“One of the problems of luxury in this digital moment is that it can become difficult to differentiate itself from mass market products because anyone with a budget can make a video where there is a nice product … and at this point there is a lot of cheating going on! Therefore, I thought it necessary to ensure that at least some people could do it tap clothes – although unfortunately not you. “So said Chris Van Assche during our review of Zoom, held (quite a long time) before today’s pandemic delayed live presentation (with real live audiences, who will be encouraged to touch the pieces) in Shanghai.
The projected image is one important factor in the clothing equation, while wear is another. Van Assche challenged himself and Berlutti’s Italian artisans to surpass themselves in work in this collection, working in partnership with Russian artist Lev Khesin, who said of his work: “Probably every viewer’s first question is,“ Can I touch a painting? ‘”
Khesin’s beautiful abstract pieces require to be felt with both the eye and the hand thanks to the painstaking process of applying the layers and then removing many layers of silicon and paint. Van Assche noticed a parallel with Berlutti’s famous application of many coats of varnish on shoes to create a patina, and worked to combine the two, challenging artisans to reproduce 10 Khesin works in the media, including a silk shirt, a fantastic mohair package and a hand-stitched embroidery on outerwear.
Another challenge posed by the designer was to transfer the Norweigan seam – through which the upper part of the Berluti was attached to the Berluti sole – to the confection, where he centered the piping in very cute quilted leather jackets and some casual but lavish checked track tops. As Van Assche remarked, “It’s important to maintain a craft, but it’s also important to stir things up a little from time to time, because sometimes a craft product doesn’t actually innovate itself.”
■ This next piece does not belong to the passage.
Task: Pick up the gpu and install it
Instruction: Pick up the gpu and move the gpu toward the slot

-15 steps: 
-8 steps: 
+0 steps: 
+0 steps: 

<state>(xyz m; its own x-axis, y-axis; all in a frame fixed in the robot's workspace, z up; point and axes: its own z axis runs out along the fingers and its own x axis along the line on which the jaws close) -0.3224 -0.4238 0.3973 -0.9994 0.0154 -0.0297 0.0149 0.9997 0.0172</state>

This, Van Assche added, was the first collection in his now three-year tour of Berluti in which this famous patina was successfully transferred from footwear to confection and an almost light finish on a polished leather jacket in a purple hue was proof of that. Broadly speaking, this Berluti collection felt the stroke of the wind in custom-made menswear. There was construction here, but in a “broken” suit clipped to allow movement and reflect denormalization, or as he remarked, “to get the beauty of dress, but not the rigidity that usually goes with it.” Double-faced cashmere half-suits that mix jackets and pants derived from workwear were another offer that was in keeping with the times.
As our Zoom drew to a close, Van Assche said he saw his role in Berluti as “giving the future to a historical craft” by acting as a catalyst through which that craft is provoked into new forms of expression. To my eye, this collection has finely demonstrated the power of these creative catalytic conversions between craft savoir-faire and cultural innovations initiated by designers. That audience in Shanghai will tell us if it’s equally dreamy to touch.